Bilindiği gibi, madencilik çok sayıda insan çalıştıran oldukça karmaşık, bir o kadarda tehlikeli bir faaliyet türü. Sadece geçen ay Türkiye dahil olmak üzere birçok ülkede maden kazaları yaşandı. Bunun üzerine acilen Huawei 5g’yi kullanarak madem kazalarını önlemek için bir yeni sistem üzerine çalışmaya başladı.

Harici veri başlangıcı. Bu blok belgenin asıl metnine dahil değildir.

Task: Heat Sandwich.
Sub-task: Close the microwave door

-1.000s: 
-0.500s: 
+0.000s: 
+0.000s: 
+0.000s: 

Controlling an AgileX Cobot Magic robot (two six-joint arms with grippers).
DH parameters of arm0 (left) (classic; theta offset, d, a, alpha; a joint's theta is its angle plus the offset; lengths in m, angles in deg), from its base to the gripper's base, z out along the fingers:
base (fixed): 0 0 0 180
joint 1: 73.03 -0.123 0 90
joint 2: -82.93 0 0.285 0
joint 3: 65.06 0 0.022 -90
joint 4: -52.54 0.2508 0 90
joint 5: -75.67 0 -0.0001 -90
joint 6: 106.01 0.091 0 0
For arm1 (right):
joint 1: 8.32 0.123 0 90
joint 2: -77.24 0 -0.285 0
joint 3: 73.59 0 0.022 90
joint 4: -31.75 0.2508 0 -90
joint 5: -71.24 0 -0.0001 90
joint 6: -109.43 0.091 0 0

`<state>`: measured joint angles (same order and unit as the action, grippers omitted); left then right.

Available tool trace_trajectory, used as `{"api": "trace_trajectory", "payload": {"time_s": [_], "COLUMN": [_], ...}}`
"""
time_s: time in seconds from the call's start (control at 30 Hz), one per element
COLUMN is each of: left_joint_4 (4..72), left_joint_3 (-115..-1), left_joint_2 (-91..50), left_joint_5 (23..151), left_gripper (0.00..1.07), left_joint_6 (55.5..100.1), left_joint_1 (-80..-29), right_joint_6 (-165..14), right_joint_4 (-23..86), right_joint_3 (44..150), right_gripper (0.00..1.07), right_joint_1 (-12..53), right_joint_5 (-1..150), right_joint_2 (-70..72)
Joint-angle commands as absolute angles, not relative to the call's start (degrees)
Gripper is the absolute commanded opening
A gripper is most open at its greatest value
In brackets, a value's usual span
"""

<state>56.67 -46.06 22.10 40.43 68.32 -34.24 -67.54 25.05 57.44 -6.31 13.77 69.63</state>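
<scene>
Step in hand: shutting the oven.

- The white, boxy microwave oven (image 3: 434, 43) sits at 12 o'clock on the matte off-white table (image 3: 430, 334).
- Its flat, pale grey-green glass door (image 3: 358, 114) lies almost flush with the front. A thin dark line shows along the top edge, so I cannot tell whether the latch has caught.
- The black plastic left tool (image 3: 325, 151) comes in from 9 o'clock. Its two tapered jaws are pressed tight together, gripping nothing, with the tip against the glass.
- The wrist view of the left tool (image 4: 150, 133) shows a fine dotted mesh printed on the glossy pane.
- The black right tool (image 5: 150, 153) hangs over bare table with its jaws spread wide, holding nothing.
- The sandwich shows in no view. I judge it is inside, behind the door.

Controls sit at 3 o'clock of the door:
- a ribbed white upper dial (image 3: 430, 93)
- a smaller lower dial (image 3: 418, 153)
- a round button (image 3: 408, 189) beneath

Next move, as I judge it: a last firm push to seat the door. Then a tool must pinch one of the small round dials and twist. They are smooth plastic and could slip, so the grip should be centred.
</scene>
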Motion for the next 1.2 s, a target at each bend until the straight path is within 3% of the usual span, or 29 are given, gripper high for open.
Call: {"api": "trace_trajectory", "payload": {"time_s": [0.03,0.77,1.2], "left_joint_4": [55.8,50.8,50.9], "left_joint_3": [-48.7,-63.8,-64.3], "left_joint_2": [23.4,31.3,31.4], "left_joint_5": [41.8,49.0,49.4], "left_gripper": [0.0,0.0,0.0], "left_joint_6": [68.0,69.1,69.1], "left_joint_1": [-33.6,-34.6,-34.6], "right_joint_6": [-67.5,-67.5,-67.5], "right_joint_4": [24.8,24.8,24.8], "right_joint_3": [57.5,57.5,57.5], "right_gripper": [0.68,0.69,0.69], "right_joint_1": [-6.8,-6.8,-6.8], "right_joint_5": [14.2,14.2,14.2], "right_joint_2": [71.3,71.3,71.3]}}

Buna göre, bir internet mimarisi ile yapay zeka ve veri eşleşmesi sağlanarak daha güvenli, akıllı, etkili ve aynı zamanda “yeşil” bir madencilik sağlamak mümkün olacak. Madende üretim, tünel açma, ulaşım ve iletişim oldukça önemli konular olduğu için, Huawei’nin bu meselelerde hangi çözümleri ürettiğini anlamaya çalıştım desem yanlış olmaz. Malum, bilimsel kuşkuculuk var bizde.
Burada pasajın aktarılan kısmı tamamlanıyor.